Negotiating Europe's Immigration Frontiers
Title | Negotiating Europe's Immigration Frontiers PDF eBook |
Author | Barbara Melis |
Publisher | Springer |
Pages | 276 |
Release | 2001-08-29 |
Genre | Law |
ISBN |
I.6. Human rights issues
Negotiating the Asylum
Title | Negotiating the Asylum PDF eBook |
Author | Natalie Mullen |
Publisher | |
Pages | |
Release | 2019 |
Genre | |
ISBN |
Negotiating insanity in the southeast of Ireland, 1820–1900
Title | Negotiating insanity in the southeast of Ireland, 1820–1900 PDF eBook |
Author | Catherine Cox |
Publisher | Manchester University Press |
Pages | 301 |
Release | 2018-04-30 |
Genre | Medical |
ISBN | 1526129841 |
This book explores local medical, lay and legal negotiations with the asylum system in nineteenth-century Ireland.
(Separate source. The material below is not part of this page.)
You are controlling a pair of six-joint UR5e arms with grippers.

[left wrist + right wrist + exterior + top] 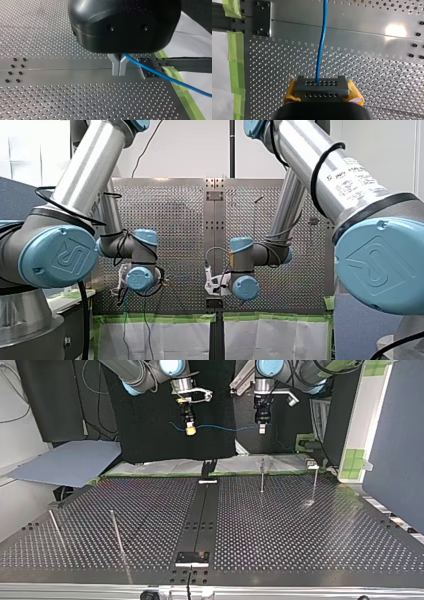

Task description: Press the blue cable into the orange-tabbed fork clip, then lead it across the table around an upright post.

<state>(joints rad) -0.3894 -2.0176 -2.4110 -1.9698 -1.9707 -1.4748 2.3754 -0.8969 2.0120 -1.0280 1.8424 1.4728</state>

It deepens our understanding of attitudes towards the mentally ill and institutional provision for the care and containment of people diagnosed as insane. Uniquely, it expands the analytical focus beyond asylums incorporating the impact that the Irish poor law, petty session courts and medical dispensaries had on the provision of services. It provides insights into life in asylums for patients and staff. The study uses Carlow asylum district – comprised of counties Wexford, Kildare, Kilkenny and Carlow in the southeast of Ireland – to explore the ‘place of the asylum’ in the period. This book will be useful for scholars of nineteenth-century Ireland, the history of psychiatry and medicine in Britain and Ireland, Irish studies and gender studies.